Alla Sapienza, le risposte studentesche continuano ad essere le più efficaci: davanti al tentativo di ridurre ulteriormente gli orari della biblioteca di fisica, la mobilitazione dal basso è riuscita a condurre all'individuazione di soluzioni alternative e allo sblocco dei fondi necessari alla riapertura; animata da collettivi e studenti di diverse facoltà, la campagna Facciamoci Spazio ha posto al centro del discorso delle amministrazioni il tema degli spazi per lo studio, rivendicando sale lettura h12 e aule per la condivisione e il confronto collettivo e attivando commissioni partecipate che stanno iniziando a individuare risposte concrete ai bisogni di chi attraversa l'università quotidianamente.
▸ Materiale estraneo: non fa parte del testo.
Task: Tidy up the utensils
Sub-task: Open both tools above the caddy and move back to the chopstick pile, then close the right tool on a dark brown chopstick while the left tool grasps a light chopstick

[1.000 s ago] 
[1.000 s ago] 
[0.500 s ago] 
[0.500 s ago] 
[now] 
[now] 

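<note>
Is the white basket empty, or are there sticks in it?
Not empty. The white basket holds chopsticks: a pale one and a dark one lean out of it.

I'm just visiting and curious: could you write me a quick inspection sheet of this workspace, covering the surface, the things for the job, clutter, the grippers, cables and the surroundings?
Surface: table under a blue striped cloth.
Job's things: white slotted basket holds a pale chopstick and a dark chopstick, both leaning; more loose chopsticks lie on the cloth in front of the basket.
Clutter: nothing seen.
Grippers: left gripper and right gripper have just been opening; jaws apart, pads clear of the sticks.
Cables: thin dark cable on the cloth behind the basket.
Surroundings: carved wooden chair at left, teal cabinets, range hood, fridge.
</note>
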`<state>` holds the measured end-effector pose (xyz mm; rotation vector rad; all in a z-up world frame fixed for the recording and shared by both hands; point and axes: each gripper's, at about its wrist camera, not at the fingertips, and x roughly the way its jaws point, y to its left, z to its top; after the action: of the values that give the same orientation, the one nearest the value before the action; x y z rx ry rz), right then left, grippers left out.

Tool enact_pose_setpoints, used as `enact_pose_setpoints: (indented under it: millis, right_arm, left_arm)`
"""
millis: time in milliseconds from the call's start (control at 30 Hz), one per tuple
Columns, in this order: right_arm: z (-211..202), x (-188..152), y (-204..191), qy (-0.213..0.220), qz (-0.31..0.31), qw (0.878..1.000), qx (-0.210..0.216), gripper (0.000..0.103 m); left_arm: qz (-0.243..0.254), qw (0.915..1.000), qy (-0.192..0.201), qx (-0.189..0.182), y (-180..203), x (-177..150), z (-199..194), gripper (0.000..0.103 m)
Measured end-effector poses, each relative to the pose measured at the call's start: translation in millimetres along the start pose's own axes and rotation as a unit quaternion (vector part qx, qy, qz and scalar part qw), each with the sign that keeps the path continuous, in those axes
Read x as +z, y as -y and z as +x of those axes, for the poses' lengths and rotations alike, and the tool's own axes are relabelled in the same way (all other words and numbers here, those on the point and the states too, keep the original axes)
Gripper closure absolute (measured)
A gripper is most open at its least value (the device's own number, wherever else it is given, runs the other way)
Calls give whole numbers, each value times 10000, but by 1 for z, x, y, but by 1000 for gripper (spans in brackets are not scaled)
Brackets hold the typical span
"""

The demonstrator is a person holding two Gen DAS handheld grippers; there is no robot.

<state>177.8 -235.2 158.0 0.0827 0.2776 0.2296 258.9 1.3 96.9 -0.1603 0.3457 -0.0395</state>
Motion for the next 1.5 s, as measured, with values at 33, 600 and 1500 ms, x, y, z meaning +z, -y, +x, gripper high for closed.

E nella perdurante carenza delle strutture dell'ateneo (la gran parte delle biblioteche non raggiunge né tantomeno supera le 50 ore di apertura settimanale), Sharewood continua ad essere un punto di riferimento, capace di garantire, con le sue 65 ore settimanali di apertura, un servizio ben più avanzato degli standard della città universitaria e delle sue sedi distaccate.